La vita sessuale è cominciata
nel millenovecentosessantatré
(che era già piuttosto tardi per me) –
tra la fine del bando a Lady Chatterley
e i Beatles con il primo LP.

Philip Larkin

Gli yé-yé, la Beatlemania, il rock’n’roll dei Rolling Stones, le prime grandi manifestazioni di massa come il concerto evento di Woodstock: negli anni Sessanta la gioventù protesta, balla, scopre sogni e utopie. Nel suo racconto delle rivolte studentesche in Francia, Edgar Morin parla di una vera e propria “cultura della gioventù”: l’immaginario di beatnik e hippies, il culto di James Dean, le prime grandi proteste a Berkeley e nelle università, danno forma a quella gioventù ribelle che dagli Stati Uniti all’Europa vuole affermare la sua voce, e riesce a farlo anche grazie alla musica. Se Elvis Presley aveva risvegliato i giovani da un lungo sonno con i suoi ritmi rock’n’roll, la colonna sonora di quella generazione trovò i suoi splendidi portavoce in tanti protagonisti.
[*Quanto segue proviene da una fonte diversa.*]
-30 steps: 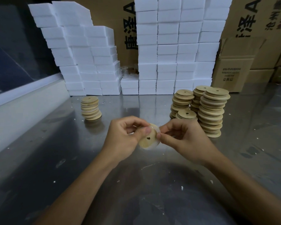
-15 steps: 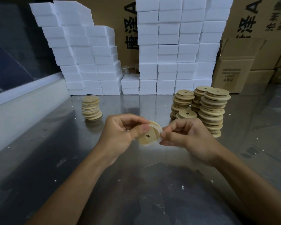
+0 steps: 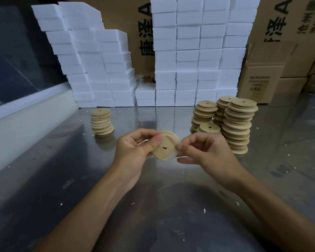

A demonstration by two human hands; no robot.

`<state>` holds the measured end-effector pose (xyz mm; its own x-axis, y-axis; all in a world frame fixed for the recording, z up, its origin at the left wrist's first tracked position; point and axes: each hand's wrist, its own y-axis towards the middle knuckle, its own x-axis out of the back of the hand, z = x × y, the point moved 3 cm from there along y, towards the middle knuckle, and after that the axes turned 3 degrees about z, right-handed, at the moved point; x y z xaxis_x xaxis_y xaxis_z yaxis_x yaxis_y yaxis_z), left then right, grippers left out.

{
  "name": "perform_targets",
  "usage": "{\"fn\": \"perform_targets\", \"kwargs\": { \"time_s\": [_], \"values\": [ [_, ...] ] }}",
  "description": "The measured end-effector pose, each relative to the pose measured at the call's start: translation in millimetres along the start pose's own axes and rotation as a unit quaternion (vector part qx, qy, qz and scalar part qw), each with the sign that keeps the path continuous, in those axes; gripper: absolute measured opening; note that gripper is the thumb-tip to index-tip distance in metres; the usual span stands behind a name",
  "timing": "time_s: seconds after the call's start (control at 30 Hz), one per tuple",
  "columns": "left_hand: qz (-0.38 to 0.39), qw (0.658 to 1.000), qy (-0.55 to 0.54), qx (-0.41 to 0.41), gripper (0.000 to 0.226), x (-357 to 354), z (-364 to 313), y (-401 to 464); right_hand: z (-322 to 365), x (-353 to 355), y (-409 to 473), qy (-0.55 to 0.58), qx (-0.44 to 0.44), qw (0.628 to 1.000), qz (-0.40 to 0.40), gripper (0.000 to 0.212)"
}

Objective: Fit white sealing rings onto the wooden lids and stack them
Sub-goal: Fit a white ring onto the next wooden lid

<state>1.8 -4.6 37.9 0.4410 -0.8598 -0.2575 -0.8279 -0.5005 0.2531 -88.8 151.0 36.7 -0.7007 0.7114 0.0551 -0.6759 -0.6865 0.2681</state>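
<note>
Centrally, left hand (image 3: 135,151) grips lid (image 3: 165,148) above table (image 3: 44,179); right hand (image 3: 205,151) pinches white ring (image 3: 177,145) at its right rim.

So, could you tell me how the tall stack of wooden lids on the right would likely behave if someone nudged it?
The tall stack would probably topple easily: its lids sit visibly offset. Loose lids might roll, being round discs. The metal table looks smooth, so the stack's base may slide first.
</note>
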Motion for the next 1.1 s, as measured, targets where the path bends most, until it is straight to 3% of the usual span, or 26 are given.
{"fn": "perform_targets", "kwargs": {
  "time_s": [0.23,0.47,0.8,1.1],
  "values": [
    [0.058,0.975,0.203,-0.071,0.018,-0.5,-3.4,-0.4,0.1,4.3,-0.1,-0.129,0.030,0.991,0.000,0.005],
    [0.078,0.956,0.267,-0.088,0.015,-4.1,-2.2,-1.8,1.1,-1.6,-2.0,-0.222,0.063,0.973,0.020,0.006],
    [0.045,0.971,0.220,-0.088,0.018,-1.5,-4.3,0.8,2.3,-0.8,-3.2,-0.205,0.072,0.976,-0.010,0.007],
    [0.089,0.971,0.202,-0.090,0.023,-1.4,-12.4,-1.0,2.3,4.4,1.1,-0.043,-0.030,0.998,0.033,0.009]
  ]
}}
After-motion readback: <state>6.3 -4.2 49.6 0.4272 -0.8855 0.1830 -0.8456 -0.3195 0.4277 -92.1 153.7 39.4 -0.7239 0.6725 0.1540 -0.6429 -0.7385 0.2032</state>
Abbiamo scelto qualche nome per raccontarvi un’utopia che è ancora estremamente vicina. Ecco alcuni dei grandi protagonisti degli anni Sessanta, e di quel fremito che attraversò il mondo.


Bob Dylan

La “voce di una generazione” che aveva preso parte alla grande marcia su Washington nel 1963, appena cinque anni dopo era già altrove. In soli cinque anni Dylan aveva radicalmente trasformato la storia della musica come quella sua personale. Tra il ‘65 e il ‘66 aveva dato alle stampe la trilogia elettrica attirandosi le ire dei puristi del folk e guadagnandosi però l’adorazione assoluta dei nuovi fan del rock ‘n’ roll. Ma insieme ai nuovi successi erano arrivate le droghe (marijuana, eroina, anfetamine) e una vita spinta al massimo. È il 29 luglio del 1966: Dylan, appena venticinquenne, ha un incidente di moto, ancora oggi avvolto nella leggenda; ma è l’occasione perfetta per scomparire e rifiutare ogni etichetta. Si ritirerà nella sua casa nei boschi di Woodstock, con la moglie Sara e i figli.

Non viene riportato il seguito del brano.